EXERCISE DETAILS = Pull every line containing "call" out of the listing below.

RECORD SET =
═══
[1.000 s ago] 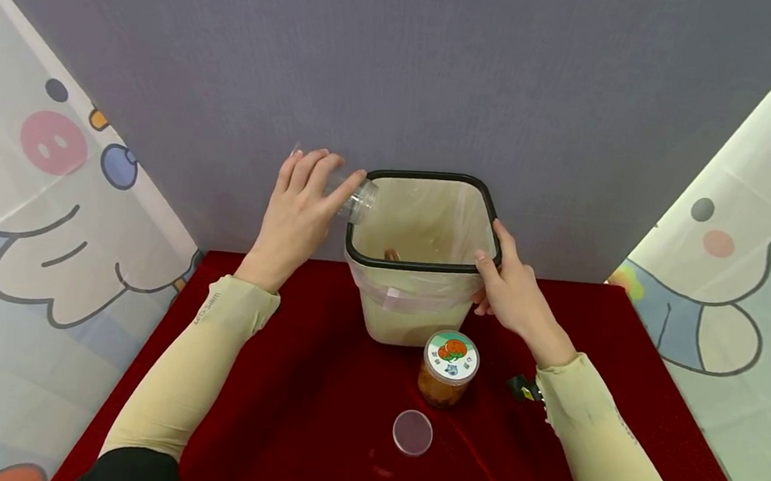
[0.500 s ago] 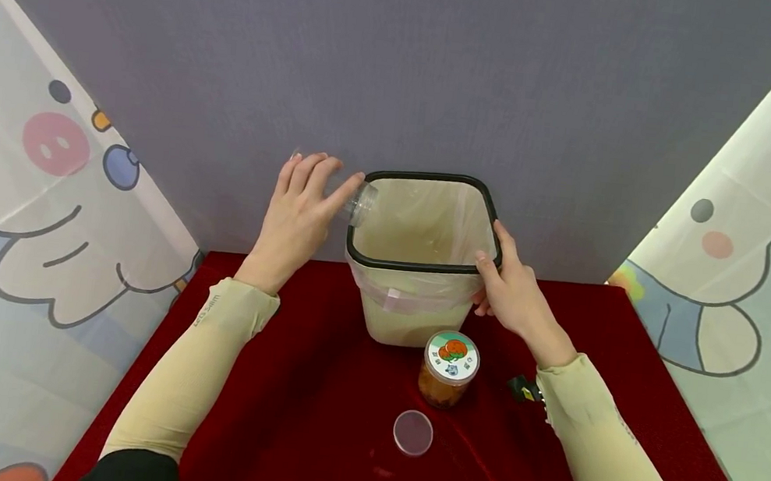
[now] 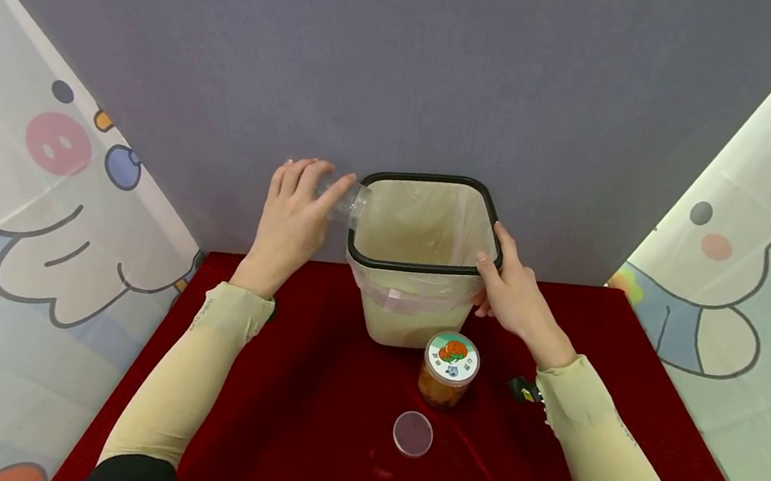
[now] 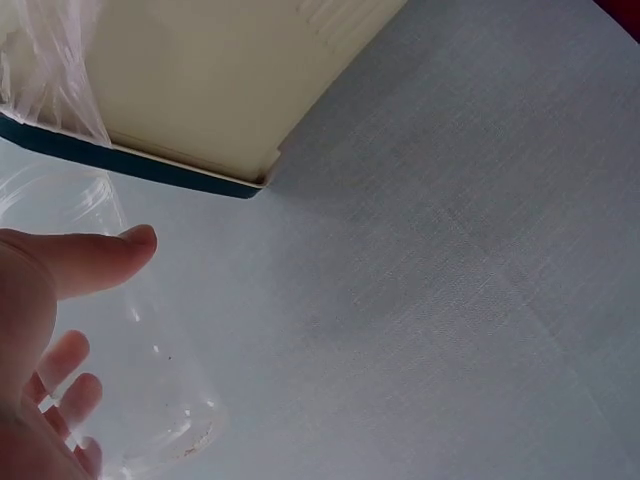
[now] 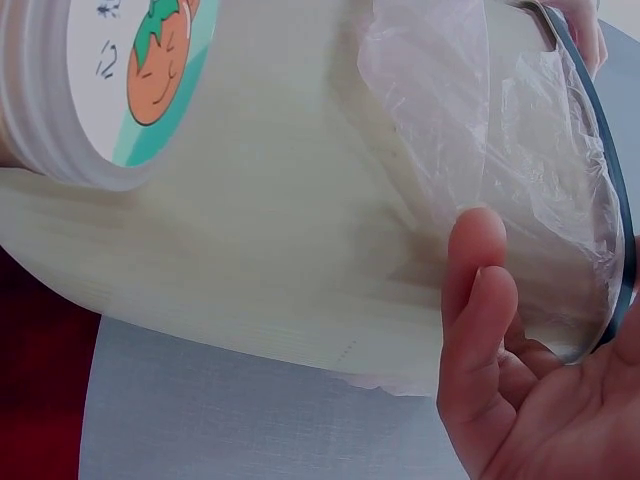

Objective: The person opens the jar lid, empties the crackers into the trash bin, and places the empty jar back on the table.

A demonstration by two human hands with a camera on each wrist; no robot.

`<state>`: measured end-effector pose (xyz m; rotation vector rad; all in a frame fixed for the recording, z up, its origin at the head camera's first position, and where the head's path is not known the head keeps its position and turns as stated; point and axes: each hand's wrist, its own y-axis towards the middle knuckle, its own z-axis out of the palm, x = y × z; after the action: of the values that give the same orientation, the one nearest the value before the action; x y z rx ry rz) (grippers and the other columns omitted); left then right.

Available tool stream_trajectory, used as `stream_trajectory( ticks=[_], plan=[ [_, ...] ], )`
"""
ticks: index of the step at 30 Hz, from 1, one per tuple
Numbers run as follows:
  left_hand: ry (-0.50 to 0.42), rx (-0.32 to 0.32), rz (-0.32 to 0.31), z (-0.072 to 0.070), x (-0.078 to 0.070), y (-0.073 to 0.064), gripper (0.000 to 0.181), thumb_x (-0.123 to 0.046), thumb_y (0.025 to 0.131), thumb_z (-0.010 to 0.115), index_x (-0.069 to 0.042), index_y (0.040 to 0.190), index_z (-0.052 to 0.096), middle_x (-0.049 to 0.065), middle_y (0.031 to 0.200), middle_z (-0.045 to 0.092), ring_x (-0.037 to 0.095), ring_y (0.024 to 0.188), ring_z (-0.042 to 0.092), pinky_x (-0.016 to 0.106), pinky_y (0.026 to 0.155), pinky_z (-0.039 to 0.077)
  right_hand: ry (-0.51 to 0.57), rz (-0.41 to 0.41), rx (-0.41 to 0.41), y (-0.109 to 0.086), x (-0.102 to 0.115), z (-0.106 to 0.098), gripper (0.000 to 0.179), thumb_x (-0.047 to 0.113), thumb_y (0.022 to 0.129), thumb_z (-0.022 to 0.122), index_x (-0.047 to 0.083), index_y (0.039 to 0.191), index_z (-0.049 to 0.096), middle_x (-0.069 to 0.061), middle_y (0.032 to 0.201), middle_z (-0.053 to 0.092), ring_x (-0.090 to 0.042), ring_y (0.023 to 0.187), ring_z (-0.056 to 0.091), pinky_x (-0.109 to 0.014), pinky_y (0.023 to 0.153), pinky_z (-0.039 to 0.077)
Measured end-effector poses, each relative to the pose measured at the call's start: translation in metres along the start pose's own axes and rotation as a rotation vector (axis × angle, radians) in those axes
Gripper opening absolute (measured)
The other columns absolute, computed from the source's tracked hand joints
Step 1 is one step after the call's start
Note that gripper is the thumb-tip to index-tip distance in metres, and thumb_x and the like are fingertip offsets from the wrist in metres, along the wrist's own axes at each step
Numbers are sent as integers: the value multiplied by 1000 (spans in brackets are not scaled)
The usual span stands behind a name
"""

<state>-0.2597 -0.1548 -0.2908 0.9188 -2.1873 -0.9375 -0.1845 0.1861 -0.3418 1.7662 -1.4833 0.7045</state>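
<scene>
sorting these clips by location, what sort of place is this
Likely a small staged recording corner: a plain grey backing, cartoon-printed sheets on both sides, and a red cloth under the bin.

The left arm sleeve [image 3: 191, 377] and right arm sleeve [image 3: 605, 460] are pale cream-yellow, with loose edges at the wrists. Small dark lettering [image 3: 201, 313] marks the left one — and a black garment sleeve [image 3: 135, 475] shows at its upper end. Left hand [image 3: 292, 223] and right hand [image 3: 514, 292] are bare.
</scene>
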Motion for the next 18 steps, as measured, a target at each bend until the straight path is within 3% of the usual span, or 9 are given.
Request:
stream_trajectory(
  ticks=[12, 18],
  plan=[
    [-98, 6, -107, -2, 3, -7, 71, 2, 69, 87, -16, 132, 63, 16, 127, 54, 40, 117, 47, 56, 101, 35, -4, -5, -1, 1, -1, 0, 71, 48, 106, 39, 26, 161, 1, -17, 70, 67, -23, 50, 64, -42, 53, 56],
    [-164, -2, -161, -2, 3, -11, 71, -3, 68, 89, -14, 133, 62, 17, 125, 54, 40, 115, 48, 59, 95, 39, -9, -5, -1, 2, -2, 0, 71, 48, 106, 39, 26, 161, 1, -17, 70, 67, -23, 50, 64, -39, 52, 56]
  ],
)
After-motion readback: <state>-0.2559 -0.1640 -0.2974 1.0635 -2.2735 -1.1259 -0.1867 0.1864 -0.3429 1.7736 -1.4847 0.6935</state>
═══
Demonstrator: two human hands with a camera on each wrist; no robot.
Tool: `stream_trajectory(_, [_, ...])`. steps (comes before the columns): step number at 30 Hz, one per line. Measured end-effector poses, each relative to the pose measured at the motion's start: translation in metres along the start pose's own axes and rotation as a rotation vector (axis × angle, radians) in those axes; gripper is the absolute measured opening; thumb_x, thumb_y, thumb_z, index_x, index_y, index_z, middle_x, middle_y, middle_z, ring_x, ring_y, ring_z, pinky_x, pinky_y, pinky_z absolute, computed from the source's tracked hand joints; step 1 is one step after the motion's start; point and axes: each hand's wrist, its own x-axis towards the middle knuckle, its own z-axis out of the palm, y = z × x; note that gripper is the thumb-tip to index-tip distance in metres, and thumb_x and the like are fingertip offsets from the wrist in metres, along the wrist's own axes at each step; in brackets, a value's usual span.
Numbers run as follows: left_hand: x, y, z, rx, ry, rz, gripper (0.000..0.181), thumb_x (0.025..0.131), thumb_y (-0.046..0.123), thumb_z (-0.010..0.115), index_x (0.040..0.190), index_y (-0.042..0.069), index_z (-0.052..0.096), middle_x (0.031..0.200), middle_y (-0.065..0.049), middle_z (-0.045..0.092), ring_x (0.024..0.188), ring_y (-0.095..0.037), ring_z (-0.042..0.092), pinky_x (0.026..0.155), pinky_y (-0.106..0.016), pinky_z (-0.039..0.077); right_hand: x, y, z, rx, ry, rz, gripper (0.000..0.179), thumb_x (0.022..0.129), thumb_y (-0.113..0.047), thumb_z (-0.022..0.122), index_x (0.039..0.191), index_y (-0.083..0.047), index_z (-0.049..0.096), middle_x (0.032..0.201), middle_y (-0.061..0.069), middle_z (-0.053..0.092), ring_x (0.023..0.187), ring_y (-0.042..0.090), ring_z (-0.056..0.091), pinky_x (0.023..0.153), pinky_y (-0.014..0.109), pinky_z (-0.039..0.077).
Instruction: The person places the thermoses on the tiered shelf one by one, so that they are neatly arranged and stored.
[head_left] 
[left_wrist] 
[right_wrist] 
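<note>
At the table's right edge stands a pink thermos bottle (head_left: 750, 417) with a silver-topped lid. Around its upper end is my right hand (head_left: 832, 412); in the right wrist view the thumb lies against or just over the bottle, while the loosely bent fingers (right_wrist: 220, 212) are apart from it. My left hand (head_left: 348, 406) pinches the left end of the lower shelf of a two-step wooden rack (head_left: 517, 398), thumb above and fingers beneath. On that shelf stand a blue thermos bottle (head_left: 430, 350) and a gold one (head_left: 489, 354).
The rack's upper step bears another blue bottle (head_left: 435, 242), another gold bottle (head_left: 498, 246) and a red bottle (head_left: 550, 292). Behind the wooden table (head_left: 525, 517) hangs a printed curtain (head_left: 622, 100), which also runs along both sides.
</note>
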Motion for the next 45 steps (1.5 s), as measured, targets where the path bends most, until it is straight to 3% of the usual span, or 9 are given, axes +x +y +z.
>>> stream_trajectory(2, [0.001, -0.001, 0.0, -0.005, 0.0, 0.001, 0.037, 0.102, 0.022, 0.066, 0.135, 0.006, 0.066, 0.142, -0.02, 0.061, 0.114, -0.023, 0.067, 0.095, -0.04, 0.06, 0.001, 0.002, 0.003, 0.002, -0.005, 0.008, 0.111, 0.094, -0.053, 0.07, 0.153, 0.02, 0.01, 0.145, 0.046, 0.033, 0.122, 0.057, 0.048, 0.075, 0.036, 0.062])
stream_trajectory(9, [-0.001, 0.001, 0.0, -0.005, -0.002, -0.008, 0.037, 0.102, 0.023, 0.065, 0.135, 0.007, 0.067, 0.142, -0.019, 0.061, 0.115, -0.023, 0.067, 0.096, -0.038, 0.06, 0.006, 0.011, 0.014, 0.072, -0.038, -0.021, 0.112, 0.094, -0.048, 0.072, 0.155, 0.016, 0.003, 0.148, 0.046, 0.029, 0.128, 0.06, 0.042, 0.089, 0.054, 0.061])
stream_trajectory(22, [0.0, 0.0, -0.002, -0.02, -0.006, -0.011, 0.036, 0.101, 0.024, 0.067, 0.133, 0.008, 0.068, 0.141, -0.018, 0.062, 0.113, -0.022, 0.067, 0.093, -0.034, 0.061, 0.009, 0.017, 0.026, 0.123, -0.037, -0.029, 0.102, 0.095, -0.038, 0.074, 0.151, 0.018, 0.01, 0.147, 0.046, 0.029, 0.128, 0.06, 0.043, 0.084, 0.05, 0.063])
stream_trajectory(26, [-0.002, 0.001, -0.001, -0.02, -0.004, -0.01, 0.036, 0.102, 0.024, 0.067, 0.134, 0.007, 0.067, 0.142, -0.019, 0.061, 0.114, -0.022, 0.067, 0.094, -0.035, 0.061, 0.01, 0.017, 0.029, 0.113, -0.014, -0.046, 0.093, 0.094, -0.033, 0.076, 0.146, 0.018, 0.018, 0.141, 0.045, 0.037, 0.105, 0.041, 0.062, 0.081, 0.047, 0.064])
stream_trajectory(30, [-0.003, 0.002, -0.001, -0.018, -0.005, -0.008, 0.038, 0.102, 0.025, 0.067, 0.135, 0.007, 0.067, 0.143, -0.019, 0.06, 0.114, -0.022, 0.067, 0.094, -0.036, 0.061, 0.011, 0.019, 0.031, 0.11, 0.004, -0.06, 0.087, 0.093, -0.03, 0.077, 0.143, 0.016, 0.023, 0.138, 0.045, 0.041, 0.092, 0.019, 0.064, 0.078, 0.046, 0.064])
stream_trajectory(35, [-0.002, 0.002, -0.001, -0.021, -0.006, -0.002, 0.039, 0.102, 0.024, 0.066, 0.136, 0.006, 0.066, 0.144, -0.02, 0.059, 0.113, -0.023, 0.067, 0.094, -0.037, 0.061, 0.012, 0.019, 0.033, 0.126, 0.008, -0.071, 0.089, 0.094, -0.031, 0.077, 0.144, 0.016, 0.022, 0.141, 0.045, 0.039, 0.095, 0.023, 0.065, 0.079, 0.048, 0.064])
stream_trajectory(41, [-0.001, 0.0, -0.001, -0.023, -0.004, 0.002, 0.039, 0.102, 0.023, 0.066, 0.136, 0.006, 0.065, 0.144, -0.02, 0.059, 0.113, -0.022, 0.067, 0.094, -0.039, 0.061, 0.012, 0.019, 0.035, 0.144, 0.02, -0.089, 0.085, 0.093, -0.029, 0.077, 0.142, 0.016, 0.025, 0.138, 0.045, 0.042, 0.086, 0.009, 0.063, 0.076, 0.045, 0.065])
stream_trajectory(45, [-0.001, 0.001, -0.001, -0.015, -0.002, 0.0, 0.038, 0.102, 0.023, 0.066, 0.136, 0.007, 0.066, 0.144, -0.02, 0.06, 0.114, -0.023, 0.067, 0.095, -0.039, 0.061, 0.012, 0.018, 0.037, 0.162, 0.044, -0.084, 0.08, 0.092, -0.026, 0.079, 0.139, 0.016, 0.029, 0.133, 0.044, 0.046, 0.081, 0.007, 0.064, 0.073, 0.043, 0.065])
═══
COMPLETED TASK =
Measured end-effector poses, each relative to the pose measured at the call's start: translation in metres along the start pose's own axes and rotation as a rotation vector (axis × angle, radians) in those axes
Step 1 is one step after the call's start

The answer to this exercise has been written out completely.